▶ Your assignment: Nothing but an exact copy of the data should be given.

▶ Dataset section:
╭──

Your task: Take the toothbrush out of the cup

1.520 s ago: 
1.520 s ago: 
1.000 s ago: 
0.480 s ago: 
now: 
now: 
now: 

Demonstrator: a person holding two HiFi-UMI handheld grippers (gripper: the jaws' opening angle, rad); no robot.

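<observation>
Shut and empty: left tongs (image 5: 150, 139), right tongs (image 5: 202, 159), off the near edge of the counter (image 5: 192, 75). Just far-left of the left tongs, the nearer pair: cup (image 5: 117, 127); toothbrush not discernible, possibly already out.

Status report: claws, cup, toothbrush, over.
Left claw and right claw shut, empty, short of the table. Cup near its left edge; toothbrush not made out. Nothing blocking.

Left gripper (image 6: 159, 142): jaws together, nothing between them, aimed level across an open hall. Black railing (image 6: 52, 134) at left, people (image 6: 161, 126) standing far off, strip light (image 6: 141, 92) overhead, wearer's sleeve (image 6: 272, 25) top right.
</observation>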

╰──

▶ Problem solution:
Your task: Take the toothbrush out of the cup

1.520 s ago: 
1.520 s ago: 
1.000 s ago: 
0.480 s ago: 
now: 
now: 
now: 

Demonstrator: a person holding two HiFi-UMI handheld grippers (gripper: the jaws' opening angle, rad); no robot.

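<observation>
Shut and empty: left tongs (image 5: 150, 139), right tongs (image 5: 202, 159), off the near edge of the counter (image 5: 192, 75). Just far-left of the left tongs, the nearer pair: cup (image 5: 117, 127); toothbrush not discernible, possibly already out.

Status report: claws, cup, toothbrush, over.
Left claw and right claw shut, empty, short of the table. Cup near its left edge; toothbrush not made out. Nothing blocking.

Left gripper (image 6: 159, 142): jaws together, nothing between them, aimed level across an open hall. Black railing (image 6: 52, 134) at left, people (image 6: 161, 126) standing far off, strip light (image 6: 141, 92) overhead, wearer's sleeve (image 6: 272, 25) top right.
</observation>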

No additional answer is needed.